Vivid things will exist in my mind; if nowhere else, they will at least have come alive in my thoughts.
Politicians take the "quarantine for thee but not for me" approach to the holiday season. "Everybody stay home," they say, while traveling to see their own families and organizing dinners with cronies. "We're all in this together," they add.
We use our imagination to wish life into hollow spaces – the gap between the desk and the wall, an empty store with a "for rent" sign on it, an elevator that's out of order. We like to pretend the hollowness isn't real. The inhabitants (however fantastical) are there, and we may glimpse them from a certain angle or at a certain hour.
We talk on the phone while simultaneously playing a text-based, browser-based fantasy game. Our conversation switches between serious topics (work, pandemic) to thoughts about the vampire in the forest and the dwarf who has a garage and a farmhouse.

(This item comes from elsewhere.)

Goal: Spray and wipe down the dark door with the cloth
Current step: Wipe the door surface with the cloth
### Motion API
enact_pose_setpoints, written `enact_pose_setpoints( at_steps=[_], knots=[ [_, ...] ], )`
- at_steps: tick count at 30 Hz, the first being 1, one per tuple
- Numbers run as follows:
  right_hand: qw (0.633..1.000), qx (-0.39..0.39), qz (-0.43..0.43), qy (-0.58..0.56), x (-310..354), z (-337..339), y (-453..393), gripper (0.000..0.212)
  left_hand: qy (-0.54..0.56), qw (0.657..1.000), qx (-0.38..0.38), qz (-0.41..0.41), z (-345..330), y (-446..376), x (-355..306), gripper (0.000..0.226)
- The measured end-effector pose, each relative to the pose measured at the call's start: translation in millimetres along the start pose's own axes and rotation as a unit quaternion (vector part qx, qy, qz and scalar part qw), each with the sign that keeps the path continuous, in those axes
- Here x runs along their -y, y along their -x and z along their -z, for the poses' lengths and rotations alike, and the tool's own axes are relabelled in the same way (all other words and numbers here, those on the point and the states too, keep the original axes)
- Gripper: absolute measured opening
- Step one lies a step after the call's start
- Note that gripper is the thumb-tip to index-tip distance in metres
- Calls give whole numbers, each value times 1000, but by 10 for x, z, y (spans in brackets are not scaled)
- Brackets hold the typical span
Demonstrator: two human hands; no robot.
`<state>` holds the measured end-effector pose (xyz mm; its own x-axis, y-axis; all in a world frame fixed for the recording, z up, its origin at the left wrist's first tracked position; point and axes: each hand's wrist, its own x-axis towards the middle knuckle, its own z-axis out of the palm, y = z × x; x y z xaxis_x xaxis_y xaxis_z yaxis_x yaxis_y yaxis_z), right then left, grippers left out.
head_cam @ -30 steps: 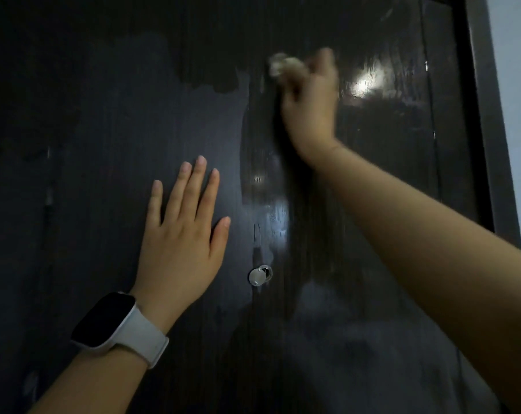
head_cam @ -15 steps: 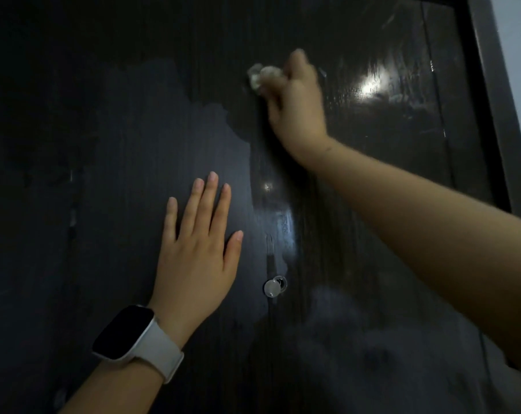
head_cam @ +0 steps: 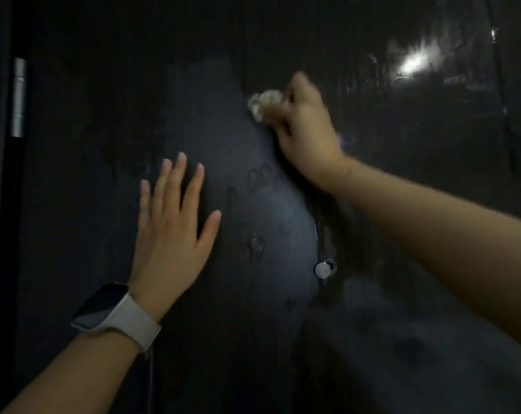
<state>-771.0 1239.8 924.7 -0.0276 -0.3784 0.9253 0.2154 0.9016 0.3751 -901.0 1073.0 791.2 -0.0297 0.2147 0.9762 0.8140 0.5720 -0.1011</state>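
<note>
1. Door surface was seen filling almost the whole head view: a dark, glossy wooden door [head_cam: 283, 339], with a duller hazy patch down its middle and a bright reflected light spot [head_cam: 414, 62] at the upper right.
2. A small, crumpled whitish cloth [head_cam: 262, 104] was held by the right hand [head_cam: 305, 127], whose fingers were curled round it; the wad was pressed against the door at the upper edge of the hazy patch, above the middle of the panel.
3. The cloth and the fingers around it were blurred, so finer detail of the grip could not be told.
4. The left hand [head_cam: 171, 234] was laid flat on the door, lower and to the left of the right hand, with fingers straight and spread and nothing held.
5. A dark-faced smartwatch on a white strap [head_cam: 116, 313] was worn on the left wrist.
6. A small round silver door fitting [head_cam: 324, 268] was seen between the two forearms, just beside the hazy patch's right edge.
7. A silver metal hinge [head_cam: 18, 97] was seen at the far left edge.
</note>
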Motion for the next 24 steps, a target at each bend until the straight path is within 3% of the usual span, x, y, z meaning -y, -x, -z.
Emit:
enact_pose_setpoints(
  at_steps=[4, 6, 8, 10, 12, 14, 17, 20, 22, 24],
  knots=[
    [978, 124, 165, -40, 463, 25, 881, 25, -35, 999, 9, -1, -76, 104, 201, 68],
    [965, 153, 211, -40, 391, 90, 815, 25, -43, 999, 15, -7, -129, 152, 228, 66],
    [980, 97, 171, -17, 245, 67, 431, 27, -40, 999, 14, -8, -148, 148, 245, 65],
    [997, 21, 70, 18, 75, 5, -69, 30, -43, 999, 8, -12, -144, 143, 255, 65],
    [999, -27, -24, 39, -42, -88, -451, 32, -42, 999, 4, -18, -150, 152, 257, 65],
    [995, -47, -57, 60, 43, -201, -537, 28, -41, 999, 0, -18, -161, 157, 250, 64],
    [999, -21, 14, 34, 481, -284, -118, 22, -46, 999, -8, -18, -177, 152, 251, 64],
    [988, 73, 137, -15, 785, -212, 491, 24, -42, 999, -16, -14, -180, 143, 242, 64],
    [980, 111, 162, -13, 708, -159, 476, 26, -29, 999, -21, -5, -166, 137, 228, 65],
    [989, 78, 126, 5, 536, -197, 176, 21, -18, 999, -28, -4, -124, 126, 237, 67]
  ],
)
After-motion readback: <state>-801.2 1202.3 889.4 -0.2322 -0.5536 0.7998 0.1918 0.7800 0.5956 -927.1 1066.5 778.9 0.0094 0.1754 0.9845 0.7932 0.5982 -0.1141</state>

Recurrent conversation 1: "Remember when we used to [insert pleasant memory about things we used to do during the holiday season]." Recurrent conversation 2: "When do you think we'll be able to enjoy [normal activity that we used to take for granted]?"
"Remember how kids used to think of ways to cut class or skip school?" she says. Now, what you have to do is pretend your microphone isn't working. And look, your camera also isn't working, how awful.